Dim aNodeList As Object, i As Long
Set aNodeList = ie.document.querySelectorAll(".account-website-name")
For i = 0 To aNodeList.Length -1
Debug.Print aNodeList.Item(i).innerText
' Debug.Print aNodeList(i).innerText ''<== sometimes this syntax instead
Next
Upvotes: 1
Reputation:
getELEMENTbyProperty vs getELEMENTSbyProperty
There are primarily two distinct types of commands to retrieve one or more elements from a web page's .Document
; those that return a single object and those that return a collection of objects.
Getting an ELEMENT
When getElementById
is used, you are asking for a single object (e.g. MSHTML.IHTMLElement
). In this case the properties (e.g. .Value
, .innerText
, .outerHtml
, etc) can be retrieved directly. There isn't supposed to be more than a single unique id property within an HTML body so this function should safely return the only element within the i.e.document
that matches.
'typical VBA use of getElementById
Dim CompanyName As String
CompanyName = ie.document.getElementById("CompanyID").innerText
Caveat: I've noticed a growing number of web designers who seem to think that using the same id
for multiple elements is oh-key-doh-key as long as the id's are within different parent elements like different <div>
elements. AFAIK, this is patently wrong but seems to be a growing practise. Be careful on what is returned when using .getElementById
.
Getting ELEMENTS
When using getElementsByTagName
, getElementsByClassName
, etc. where the word Elements is plural, you are returning a collection (e.g.
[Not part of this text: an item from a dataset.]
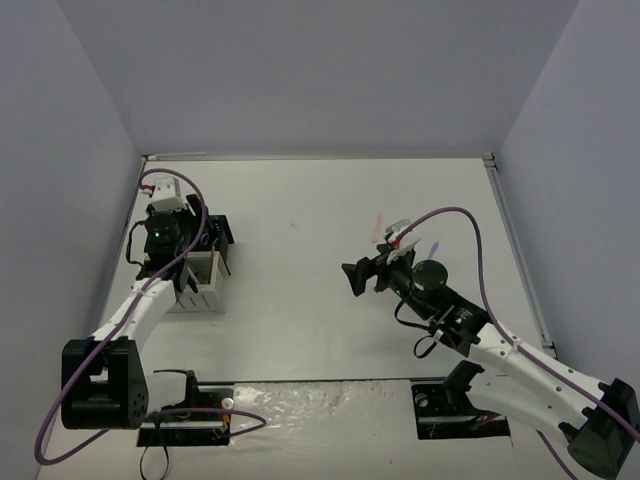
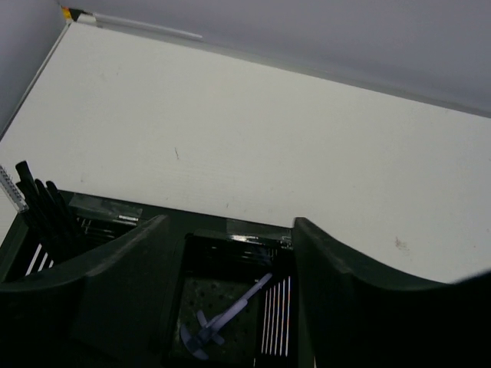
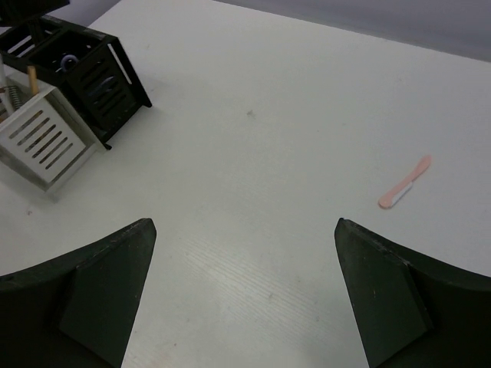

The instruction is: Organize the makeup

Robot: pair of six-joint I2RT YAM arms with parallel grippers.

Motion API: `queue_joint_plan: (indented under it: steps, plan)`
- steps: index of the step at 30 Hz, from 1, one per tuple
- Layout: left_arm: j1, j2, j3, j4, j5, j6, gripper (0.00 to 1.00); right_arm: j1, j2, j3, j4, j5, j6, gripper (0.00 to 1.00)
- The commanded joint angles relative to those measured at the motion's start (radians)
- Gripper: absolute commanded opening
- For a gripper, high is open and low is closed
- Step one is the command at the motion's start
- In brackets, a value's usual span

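One table (image 1: 300, 200): white, walled; the makeup yet to be sorted lies on its right half, and the organizer is far left.
Organizer (image 1: 205, 285): black and white slotted box under the left arm, well apart from the loose pieces.
Left gripper (image 2: 230, 230): fingers spread and empty, hanging over a black compartment.
Right gripper (image 3: 244, 230): fingers spread wide with nothing between them, above bare table.
Black pencils (image 2: 46, 218): standing in the compartment beside the left gripper, tips up.
Purple scissor-like tool (image 2: 222, 322): lying on the floor of the black compartment. Long axis diagonal in the wrist view, loops lower left, slim end upper right.
Tan stick (image 3: 32, 79): upright in the white section.
Pink tool (image 3: 404, 182): flat on the table, right of the right gripper's span and not between the fingers. Long axis slanted in the wrist view, pale end lower left, pink tip upper right.
Lilac tool (image 1: 432, 248): small, slanted, close beside the right arm; its detail is too small to tell.
Step in hand, judged: fetching the pink tool. Shift right until it is centred, turn the wrist so the fingers close across its narrow width, go low and pinch at mid-length. It is thin and may slide.
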Motion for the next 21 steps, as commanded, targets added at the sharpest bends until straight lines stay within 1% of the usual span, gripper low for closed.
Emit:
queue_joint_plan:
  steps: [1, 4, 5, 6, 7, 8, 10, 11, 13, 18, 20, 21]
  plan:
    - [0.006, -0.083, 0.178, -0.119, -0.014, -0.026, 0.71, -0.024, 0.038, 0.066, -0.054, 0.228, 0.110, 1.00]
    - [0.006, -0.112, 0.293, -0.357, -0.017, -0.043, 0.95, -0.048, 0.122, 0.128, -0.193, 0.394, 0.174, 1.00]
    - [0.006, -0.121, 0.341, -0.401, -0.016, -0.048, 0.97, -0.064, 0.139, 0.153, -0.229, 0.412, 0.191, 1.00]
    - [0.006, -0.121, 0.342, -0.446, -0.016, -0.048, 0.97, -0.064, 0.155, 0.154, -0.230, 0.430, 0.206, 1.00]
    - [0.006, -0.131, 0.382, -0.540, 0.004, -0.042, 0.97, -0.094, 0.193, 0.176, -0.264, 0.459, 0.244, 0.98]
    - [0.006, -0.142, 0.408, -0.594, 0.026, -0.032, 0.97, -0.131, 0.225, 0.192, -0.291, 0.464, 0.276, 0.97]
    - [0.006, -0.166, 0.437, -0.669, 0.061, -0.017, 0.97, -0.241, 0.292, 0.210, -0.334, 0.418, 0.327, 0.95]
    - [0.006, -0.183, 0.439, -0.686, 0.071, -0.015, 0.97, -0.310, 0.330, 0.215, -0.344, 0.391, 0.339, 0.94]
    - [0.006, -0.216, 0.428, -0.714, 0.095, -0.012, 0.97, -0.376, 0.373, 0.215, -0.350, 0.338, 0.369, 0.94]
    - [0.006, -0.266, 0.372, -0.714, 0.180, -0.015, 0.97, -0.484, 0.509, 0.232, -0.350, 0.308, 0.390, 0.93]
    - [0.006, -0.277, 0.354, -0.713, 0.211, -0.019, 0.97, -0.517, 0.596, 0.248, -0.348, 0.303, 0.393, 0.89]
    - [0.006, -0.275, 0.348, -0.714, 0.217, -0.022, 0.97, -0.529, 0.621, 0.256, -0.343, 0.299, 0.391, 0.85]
MSHTML.IHTMLElementCollection
) of objects, even if that collection contains only one or even none. If you want to use these to directly access an property of one of the elements within the collection, an ordinal index number must be supplied so that a single element within the collection is referenced. The index number within these collections is zero based (i.e. the first starts at (0)).
'retrieve the text from the third <span> element on a webpage
Dim CompanyName As String
CompanyName = ie.document.getElementsByTagName("span")(2).innerText
'output all <span> classnames to the Immediate window until the right one comes along
'retrieve the text from the first <span> element with a classname of 'account-website-name'
Dim e as long, es as long
es = ie.document.getElementsByTagName("span").Length - 1
For e = 0 To es
Debug.Print ie.document.getElementsByTagName("span")(e).className
If ie.document.getElementsByTagName("span")(e).className = "account-website-name" Then
CompanyName = ie.document.getElementsByTagName("span")(e).innerText
Exit For
End If
Next e
'same thing, different method
Dim eSPN as MSHTML.IHTMLElement, ecSPNs as MSHTML.IHTMLElementCollection
ecSPNs = ie.document.getElementsByTagName("span")
For Each eSPN in ecSPNs
Debug.Print eSPN.className
If eSPN.className = "account-website-name" Then
CompanyName = eSPN.innerText
Exit For
End If
Next eSPN
Set eSPN = Nothing: Set ecSPNs = Nothing
To summarize, if your Internet.Explorer
method uses Elements (plural) rather than Element (singular), you are returning a collection which must have an index number appended if you wish to treat one of the elements within the collection as a single element.
Upvotes: 3